The critics of nuclear energy tend to use selective science which needs to be confronted head-on. Let us use the example of a paper published a few years ago in the prestigious journal Nature Energy which reflects proclivities in favor of renewable energy with a clear objective of marginalizing nuclear power. Despite a very elegant hypothesis-driven conceptual framework, the authors have designed a study that diminishes the carbon benefits of nuclear by using a regression analysis that is not well-suited to the core societal question at hand: is the future of nuclear power likely to assist with carbon mitigation?

Instead of addressing this question, the authors use aggregate carbon emissions data for countries and compare nuclear energy versus renewable energy dominance for two historic periods until 2014. The correlations are based on asymmetric units of comparison (given that only 31 countries are nuclear power producers while the full sample of countries with renewable portfolios is 123 in their data set). What the analysis does usefully show is that a switch to renewable energy technologies has definitively led to reduced carbon emissions, and that there can be some competition between the energy sources in terms of investment prioritization.
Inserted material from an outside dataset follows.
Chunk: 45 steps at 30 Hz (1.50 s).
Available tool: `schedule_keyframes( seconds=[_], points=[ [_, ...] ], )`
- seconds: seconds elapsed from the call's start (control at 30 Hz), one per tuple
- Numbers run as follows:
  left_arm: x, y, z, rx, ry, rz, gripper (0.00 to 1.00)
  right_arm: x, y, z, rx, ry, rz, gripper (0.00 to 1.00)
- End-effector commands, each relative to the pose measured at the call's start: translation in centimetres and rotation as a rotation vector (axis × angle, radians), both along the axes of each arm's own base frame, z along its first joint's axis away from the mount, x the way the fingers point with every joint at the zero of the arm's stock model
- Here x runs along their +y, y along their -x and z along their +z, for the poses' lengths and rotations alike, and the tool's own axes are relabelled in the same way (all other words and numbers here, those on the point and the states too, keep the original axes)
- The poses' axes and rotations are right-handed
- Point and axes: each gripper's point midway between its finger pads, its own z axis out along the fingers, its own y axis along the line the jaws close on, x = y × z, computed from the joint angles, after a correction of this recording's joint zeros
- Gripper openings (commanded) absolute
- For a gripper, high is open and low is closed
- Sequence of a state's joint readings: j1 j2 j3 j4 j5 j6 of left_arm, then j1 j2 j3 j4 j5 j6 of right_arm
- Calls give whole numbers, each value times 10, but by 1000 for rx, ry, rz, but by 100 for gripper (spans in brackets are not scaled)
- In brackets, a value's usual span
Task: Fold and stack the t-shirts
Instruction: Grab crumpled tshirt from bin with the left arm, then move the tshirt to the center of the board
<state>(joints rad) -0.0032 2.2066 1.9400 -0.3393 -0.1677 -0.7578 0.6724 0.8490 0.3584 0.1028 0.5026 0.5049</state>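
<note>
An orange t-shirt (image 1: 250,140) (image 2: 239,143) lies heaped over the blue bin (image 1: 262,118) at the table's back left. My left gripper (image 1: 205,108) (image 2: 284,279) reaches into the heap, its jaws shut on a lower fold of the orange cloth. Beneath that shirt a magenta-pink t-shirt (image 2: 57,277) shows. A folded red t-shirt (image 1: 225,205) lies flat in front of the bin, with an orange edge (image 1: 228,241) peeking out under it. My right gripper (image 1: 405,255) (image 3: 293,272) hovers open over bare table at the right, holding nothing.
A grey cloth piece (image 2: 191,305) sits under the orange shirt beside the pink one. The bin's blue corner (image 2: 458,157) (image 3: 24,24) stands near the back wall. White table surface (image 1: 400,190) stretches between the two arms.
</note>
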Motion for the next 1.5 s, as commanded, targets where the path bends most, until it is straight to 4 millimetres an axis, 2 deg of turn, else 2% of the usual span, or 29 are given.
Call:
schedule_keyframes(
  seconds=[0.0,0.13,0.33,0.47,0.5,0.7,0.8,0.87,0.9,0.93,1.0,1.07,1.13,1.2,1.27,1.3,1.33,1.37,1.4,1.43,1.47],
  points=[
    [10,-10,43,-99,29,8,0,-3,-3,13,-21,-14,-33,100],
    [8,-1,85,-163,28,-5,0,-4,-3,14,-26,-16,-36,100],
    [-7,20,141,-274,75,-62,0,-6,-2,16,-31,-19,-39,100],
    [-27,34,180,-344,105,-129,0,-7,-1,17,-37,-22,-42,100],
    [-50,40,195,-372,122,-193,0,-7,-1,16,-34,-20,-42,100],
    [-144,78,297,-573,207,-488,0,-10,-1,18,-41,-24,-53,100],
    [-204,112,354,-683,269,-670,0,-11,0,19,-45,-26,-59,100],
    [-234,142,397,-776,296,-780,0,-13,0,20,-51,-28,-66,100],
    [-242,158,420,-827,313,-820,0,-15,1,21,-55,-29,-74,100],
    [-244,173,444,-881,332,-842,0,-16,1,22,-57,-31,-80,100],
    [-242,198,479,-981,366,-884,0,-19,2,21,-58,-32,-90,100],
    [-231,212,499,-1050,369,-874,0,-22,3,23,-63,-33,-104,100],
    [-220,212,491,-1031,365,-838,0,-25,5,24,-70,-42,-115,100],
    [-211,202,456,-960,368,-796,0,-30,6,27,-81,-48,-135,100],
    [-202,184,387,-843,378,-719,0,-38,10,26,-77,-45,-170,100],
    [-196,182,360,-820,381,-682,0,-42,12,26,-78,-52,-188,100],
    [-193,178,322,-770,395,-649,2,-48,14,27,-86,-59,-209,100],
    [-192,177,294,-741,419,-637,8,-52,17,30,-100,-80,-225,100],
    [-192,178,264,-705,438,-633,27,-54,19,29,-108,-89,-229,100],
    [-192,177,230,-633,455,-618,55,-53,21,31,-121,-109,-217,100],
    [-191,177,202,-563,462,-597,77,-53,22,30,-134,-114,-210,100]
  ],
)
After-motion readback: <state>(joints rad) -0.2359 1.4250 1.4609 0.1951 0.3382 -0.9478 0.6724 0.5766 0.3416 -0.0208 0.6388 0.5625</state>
The history of carbon comparisons research on nuclear is highly contentious as the range of life cycle analyses (LCA) and environmental product declarations (EPD) methods used to compare carbon footprints from mines to markets makes outputs astronomically different. Indeed, composite literature reviews conducted earlier reveal widely divergent assessments from 4 to 220 gCO2/kWh giving ample space for activist anti-nuclear scholars to pounce upon.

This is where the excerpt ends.